One of the most surprising elements of the film is just how early we’re shown the witch herself. After the family at the centre of The Witch are excommunicated from their puritanical Christian plantation, they move to a remote farm on the edge of a foreboding forest. Early in the film, their baby goes missing while in the care of their eldest daughter, Thomasin. Rather than keep us guessing, we see the culprit is a grotesque creature from the woods who, in arguably the film’s most shocking moment, kills it and uses the blood. It’s a disturbing reveal of the film’s black heart, and lets us know early on, what evil lies in the woods. But was it too much too soon? And is the subsequent appearance of the witch, as a beautiful young woman who appears to the older son, a bit cliched? Or, as some have suggested, is the witch merely a manifestation of the family’s religious fervour?

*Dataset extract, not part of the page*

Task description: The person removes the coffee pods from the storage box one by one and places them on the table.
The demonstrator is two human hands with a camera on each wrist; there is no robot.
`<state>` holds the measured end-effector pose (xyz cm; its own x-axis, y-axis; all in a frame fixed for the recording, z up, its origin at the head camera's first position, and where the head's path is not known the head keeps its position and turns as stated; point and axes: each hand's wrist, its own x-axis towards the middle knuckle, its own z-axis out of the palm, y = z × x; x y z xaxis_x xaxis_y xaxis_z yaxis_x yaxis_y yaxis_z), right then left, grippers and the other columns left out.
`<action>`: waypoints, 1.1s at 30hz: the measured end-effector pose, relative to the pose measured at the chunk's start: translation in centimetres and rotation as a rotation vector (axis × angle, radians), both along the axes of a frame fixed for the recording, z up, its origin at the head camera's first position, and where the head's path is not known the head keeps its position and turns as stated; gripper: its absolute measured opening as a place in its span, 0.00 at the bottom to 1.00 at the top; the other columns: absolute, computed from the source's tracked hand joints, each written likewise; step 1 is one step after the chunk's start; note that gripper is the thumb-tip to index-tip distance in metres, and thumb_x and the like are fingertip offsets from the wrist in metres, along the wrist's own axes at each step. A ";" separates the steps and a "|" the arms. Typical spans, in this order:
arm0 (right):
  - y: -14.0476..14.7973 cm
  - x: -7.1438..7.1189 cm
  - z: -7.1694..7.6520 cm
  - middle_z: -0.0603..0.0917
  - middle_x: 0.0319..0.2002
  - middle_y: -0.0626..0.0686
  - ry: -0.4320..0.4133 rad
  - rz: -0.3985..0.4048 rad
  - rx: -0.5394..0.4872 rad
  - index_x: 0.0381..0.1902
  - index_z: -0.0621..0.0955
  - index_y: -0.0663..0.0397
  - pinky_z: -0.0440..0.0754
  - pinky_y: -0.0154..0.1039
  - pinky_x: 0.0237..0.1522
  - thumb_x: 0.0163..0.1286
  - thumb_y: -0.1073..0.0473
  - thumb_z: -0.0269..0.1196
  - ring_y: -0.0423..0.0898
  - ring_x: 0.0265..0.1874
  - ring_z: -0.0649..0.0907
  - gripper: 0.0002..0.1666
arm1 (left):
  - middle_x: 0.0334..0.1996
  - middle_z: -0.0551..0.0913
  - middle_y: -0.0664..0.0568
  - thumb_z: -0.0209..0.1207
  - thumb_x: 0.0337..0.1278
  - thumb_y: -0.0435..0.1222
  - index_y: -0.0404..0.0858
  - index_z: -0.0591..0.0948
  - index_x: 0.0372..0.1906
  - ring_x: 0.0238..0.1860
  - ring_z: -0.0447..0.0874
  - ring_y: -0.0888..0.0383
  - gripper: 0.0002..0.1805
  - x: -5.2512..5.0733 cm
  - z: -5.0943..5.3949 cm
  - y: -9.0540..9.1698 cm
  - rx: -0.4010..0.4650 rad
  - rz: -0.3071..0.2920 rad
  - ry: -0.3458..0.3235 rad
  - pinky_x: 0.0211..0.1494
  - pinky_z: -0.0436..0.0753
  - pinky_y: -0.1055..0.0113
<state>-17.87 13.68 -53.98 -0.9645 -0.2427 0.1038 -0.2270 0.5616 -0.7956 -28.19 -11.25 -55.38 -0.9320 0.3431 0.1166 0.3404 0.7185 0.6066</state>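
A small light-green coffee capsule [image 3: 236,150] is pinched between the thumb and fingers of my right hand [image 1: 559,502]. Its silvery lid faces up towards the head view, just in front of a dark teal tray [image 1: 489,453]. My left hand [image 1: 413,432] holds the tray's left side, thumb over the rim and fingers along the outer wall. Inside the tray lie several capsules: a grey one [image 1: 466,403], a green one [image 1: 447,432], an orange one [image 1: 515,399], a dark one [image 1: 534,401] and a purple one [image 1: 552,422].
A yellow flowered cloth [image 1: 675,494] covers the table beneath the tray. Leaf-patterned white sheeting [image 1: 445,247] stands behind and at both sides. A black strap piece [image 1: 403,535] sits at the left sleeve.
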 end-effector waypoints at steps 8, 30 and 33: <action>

The witch black phillip human

In this scene, Thomasin approaches the goat and seemingly has a conversation with him. The lines between fantasy and reality blur, leaving the audience unsure of whether this is all in Thomasin's mind or if there is something truly supernatural happening. Ultimately, Black Phillip reveals himself to be more than just a goat. In a climactic scene, he transforms into a man and confronts Thomasin. This transformation solidifies the idea that Black Phillip is not just an ordinary animal, but a malevolent force to be reckoned with. "The Witch" explores themes of paranoia, isolation, and religious fanaticism, all of which are amplified by the presence of Black Phillip. He serves as a physical manifestation of evil, a symbol of the darkness that lurks within the human heart. In conclusion, Black Phillip is a key character in the film "The Witch", embodying darkness and evil. The mystery surrounding him adds an extra layer of fear and tension to the story. Through his interactions with the characters, Black Phillip serves as a potent symbol of the dangers of fanaticism and the supernatural forces that can lurk in the shadows..

Reviews for "Black Phillip the Witch: A Historical and Cultural Analysis"

1. John - 2/5
I was extremely disappointed with "The Witch". I found it to be slow-paced and lacking in any true scares or suspense. The story felt disjointed and the characters were underdeveloped. Additionally, the ending left me feeling unsatisfied and confused. Overall, I would not recommend this film to anyone looking for a thrilling and engaging horror experience.
2. Sarah - 3/5
While I appreciate the unique and atmospheric setting of "The Witch", I found the plot to be too ambiguous and lacking in substantial scares. The pacing was slow, and the tension built up inconsistently throughout the film. While I did enjoy the performances of the actors, especially the young Anya Taylor-Joy, the overall execution of the story left me feeling underwhelmed. In my opinion, "The Witch" had potential, but failed to deliver a truly captivating horror experience.
3. Mike - 2/5
"The Witch" felt like a wasted opportunity. I was initially intrigued by the premise and setting, but the execution was lacking. The pacing was painfully slow, and the payoff simply wasn't worth the wait. The film relied too heavily on atmosphere and style, sacrificing a compelling story and well-developed characters. I found it hard to connect with any of the characters, and ultimately, I was left feeling bored and unimpressed. Overall, "The Witch" failed to live up to its potential and left me disappointed.